Reproduce exactly, from the data that follows, the line with "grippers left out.", the line with "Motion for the", and every line that lies between them.

-------- Dataset content

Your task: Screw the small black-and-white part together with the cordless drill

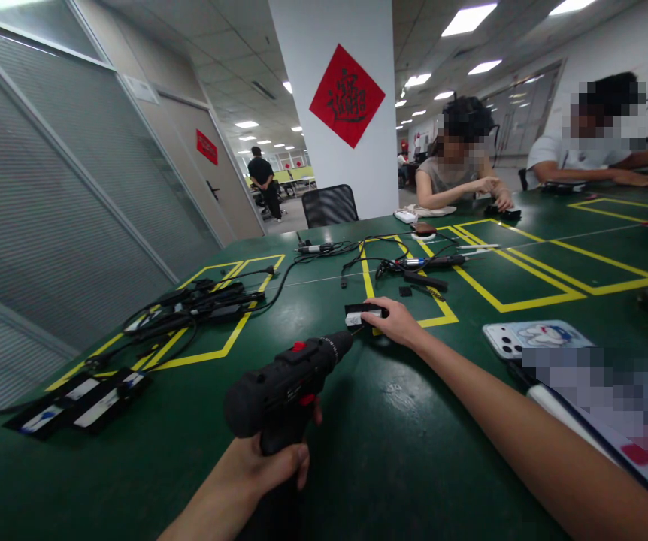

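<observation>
My left hand [271, 473] is wrapped round the grip of a black cordless drill [282, 383] with red buttons. The drill points away from me and to the right, its bit close to a small black block [352, 309] with a white label. Whether the bit touches the block I cannot tell. My right hand [395, 321] grips that block from its right side, fingers over the top, on the green table. Behind the block lie a small black square piece [405, 291] and a dark bar [425, 281].
Black cables and adapters [211, 300] lie in a heap at left, with labelled black pieces [81, 402] nearer me. Two pen-like tools with cords [419, 263] lie beyond my right hand. A phone [538, 338] rests at right. Two people [459, 165] sit across the green table [403, 451].
</observation>
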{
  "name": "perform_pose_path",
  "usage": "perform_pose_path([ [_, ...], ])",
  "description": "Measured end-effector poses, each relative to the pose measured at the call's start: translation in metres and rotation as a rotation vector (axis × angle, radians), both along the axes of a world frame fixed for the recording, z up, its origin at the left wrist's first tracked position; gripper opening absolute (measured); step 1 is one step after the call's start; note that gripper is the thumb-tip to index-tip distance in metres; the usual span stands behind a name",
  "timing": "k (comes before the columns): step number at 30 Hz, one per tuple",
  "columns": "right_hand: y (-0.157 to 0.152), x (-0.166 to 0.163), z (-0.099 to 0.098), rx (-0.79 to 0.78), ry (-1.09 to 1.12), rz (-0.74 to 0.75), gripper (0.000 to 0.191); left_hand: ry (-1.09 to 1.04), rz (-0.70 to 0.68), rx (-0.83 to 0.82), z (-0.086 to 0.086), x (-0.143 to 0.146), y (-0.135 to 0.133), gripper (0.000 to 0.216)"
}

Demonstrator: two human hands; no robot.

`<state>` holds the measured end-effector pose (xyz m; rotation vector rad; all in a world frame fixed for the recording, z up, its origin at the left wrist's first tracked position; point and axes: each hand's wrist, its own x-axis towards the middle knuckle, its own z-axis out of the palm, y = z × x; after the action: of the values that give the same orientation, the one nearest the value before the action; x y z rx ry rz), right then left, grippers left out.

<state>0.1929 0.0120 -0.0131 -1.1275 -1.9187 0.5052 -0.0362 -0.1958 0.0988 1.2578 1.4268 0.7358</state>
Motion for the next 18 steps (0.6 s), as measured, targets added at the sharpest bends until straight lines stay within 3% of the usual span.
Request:
perform_pose_path([
  [11, 0.0011, 0.0005, -0.0019, 0.008, 0.002, -0.002, 0.034, 0.010, 0.002, 0.002, 0.0035, 0.0019, -0.0009, 0.018],
  [14, 0.0009, 0.0003, -0.0017, 0.011, 0.001, -0.001, 0.034, 0.009, 0.030, 0.018, 0.0047, 0.0033, -0.0014, 0.027],
  [18, 0.0002, 0.0003, -0.0012, 0.019, 0.002, -0.001, 0.034, 0.012, 0.007, 0.000, 0.0078, 0.0046, -0.0018, 0.015],
])
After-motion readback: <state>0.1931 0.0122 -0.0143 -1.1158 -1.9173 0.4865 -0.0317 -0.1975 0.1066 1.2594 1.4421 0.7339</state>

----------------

_Exercise response_
`<state>` holds the measured end-effector pose (xyz m; rotation vector rad; all in a world frame fixed for the recording, z up, its origin at the left wrist's first tracked position; point and axes: each hand's wrist, its own x-axis towards the middle knuckle, its own z-axis out of the palm, y = z × x; after the action: of the values that give the same orientation, the one nearest the value before the action; x y z rx ry rz), right then left, grippers left out.

<state>0.1929 0.0120 -0.0131 -1.1275 -1.9187 0.5052 -0.0362 -0.1958 0.0988 1.2578 1.4268 0.7358</state>
Motion for the next 18 steps (0.6 s), as measured, targets added at the sharpest bends until straight lines stay within 3% of the usual span.

As written, the answer is complete.